The other driver moved to enforce the settlement agreement, arguing that OCGA § 9-11-67.1 allowed 30 days in which to accept the settlement offer, and that the plaintiff couldn’t shorten that statutory time frame by imposing a shorter deadline. So, by his calculations, he had until January 17 to accept the offer, and he did so by his timely communications on January 3 and 6. The plaintiff argued that there was no valid contract because State Farm failed to unequivocally accept the offer, and that Georgia Statute § 33-3-28 permits her to ask for a copy of the declarations page within 15 days of the offer.
The trial court denied the motion to enforce the settlement, finding that the offer was clear and unambiguous, and that State Farm failed to accept it within the set time frame.
Appeal of the Trial Court’s Holding
The other driver argued on appeal that the trial court erred in finding that there was no valid contract in place because the plaintiff impermissibly circumvented the time limits set in Georgia Statute § 9-11-67.1 by imposing a shorter time period in which to perform acts to accept the offer of settlement.
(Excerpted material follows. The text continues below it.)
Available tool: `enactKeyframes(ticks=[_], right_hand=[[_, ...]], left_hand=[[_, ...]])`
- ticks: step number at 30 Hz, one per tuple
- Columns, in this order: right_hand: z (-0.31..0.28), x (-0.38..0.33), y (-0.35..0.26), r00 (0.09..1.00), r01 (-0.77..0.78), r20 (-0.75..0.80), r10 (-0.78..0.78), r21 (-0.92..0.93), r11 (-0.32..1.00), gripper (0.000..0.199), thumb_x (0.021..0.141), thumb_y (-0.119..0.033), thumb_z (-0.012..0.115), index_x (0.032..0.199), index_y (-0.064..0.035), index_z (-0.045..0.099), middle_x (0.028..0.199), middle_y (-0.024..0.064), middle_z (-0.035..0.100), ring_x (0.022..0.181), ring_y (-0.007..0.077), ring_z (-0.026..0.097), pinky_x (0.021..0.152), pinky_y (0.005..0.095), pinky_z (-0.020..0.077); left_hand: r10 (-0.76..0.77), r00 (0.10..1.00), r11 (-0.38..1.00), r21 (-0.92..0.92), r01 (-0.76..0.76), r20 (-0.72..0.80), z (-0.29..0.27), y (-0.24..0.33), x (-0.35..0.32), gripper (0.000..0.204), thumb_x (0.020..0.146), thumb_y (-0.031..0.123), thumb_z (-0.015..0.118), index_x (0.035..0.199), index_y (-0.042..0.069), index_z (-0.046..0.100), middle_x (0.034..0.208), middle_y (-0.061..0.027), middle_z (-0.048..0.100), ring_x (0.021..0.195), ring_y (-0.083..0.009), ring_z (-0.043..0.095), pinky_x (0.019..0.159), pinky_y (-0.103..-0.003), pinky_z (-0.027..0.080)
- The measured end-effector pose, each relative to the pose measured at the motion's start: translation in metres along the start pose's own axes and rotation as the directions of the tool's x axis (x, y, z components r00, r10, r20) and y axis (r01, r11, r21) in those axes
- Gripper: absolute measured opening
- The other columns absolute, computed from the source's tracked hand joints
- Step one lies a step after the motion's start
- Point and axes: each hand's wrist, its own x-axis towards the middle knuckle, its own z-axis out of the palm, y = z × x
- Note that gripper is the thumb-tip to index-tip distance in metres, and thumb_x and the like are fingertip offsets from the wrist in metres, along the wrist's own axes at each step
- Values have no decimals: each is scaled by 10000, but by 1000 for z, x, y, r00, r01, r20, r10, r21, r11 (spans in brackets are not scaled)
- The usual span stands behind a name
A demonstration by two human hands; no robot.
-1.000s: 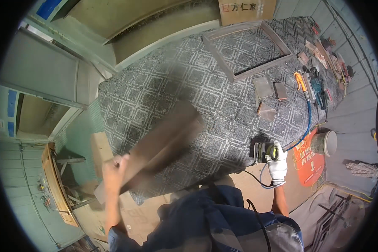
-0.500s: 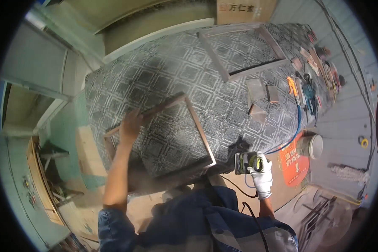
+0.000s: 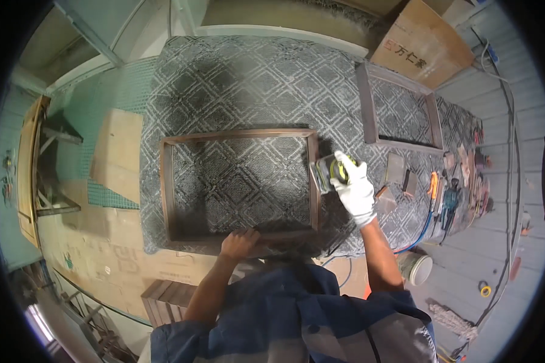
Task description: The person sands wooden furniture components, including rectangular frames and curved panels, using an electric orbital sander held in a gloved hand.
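A brown wooden frame (image 3: 166, 181) lies flat on the patterned grey cloth covering the table (image 3: 242, 78). My left hand (image 3: 241, 243), bare, presses on the frame's near rail. My right hand (image 3: 354, 184), in a white glove, grips a small green and grey power sander (image 3: 326, 172) just outside the frame's right rail. The sander's cord runs off toward the table's near edge.
A second wooden frame (image 3: 369, 109) lies further right on the table. Small blocks (image 3: 396, 169) and hand tools, one with an orange handle (image 3: 433, 184), lie at the right end. A cardboard box (image 3: 421, 45) stands behind. A white bucket (image 3: 416, 268) sits on the floor.
The frame, carried tilted in my left hand a second ago, now lies flat on the cloth. My right hand lifted the sander from the table's near edge to the frame's right rail.
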Motion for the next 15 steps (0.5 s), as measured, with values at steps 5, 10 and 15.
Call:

Judge Todd Markle of the Georgia Court of Appeals wrote that the court must determine whether § 9-11-67.1 limited the plaintiff’s ability to set a time period of fewer than 30 days in which State Farm could accept the offer and comply with the demands.
OCGA § 9-11-67.1 (a) provides, in relevant part, that any offer to settle shall include five material terms, including:
- The time period within which such offer must be accepted, which shall be not less than 30 days from receipt of the offer;
- Amount of monetary payment;
- The party or parties the claimant or claimants will release if such offer is accepted;
- The type of release, if any, the claimant or claimants will provide to each releasee; and
- The claims to be released.
Although the statute requires the inclusion of these five specific items, nothing in the statute precludes the parties from adding other demands. But, under the current version, which took effect on July 1, 2021, a pre-suit offer to settle is limited to the five identified material terms and parties may no longer add other terms unless mutually agreed upon.
Nevertheless, those additional demands “[do] not take the offer beyond subsection (a)’s scope.” Thus, under the plain language of subsection (a), the minimum amount of time in which the offeror may demand acceptance is 30 days, and this time period applies to any other condition of acceptance, including those the plaintiff demanded. To hold otherwise would essentially render the 30-day period in § 9-11-67.1 (a) meaningless, Judge Markle said.
The judge went on to note that this interpretation was consistent with general common law contract principles and to read the statute in this manner was in harmony with the existing laws. Moreover, the Court’s interpretation was also consistent with the statute’s codified purpose of curtailing a claimant’s ability to set up a claim of bad faith against an insurance company by imposing unreasonably short deadlines for accepting an offer. Therefore, Judge Markle and the Court of Appeals held that the 30-day minimum to accept an offer set forth in Georgia Statute § 9-11-67.1 must apply to all terms of the offer, even those not identified as material in the statute, and the trial court erred in concluding otherwise.
Because the trial court based its decision on an erroneous interpretation of the statute, the Court of Appeals vacated the trial court’s order and remanded the case for the trial court to reconsider whether there was an agreement to settle the lawsuit. Anderson v. Jones, 365 Ga. App. 493, 879 S.E.2d 119 (Ga. App. October 3, 2022).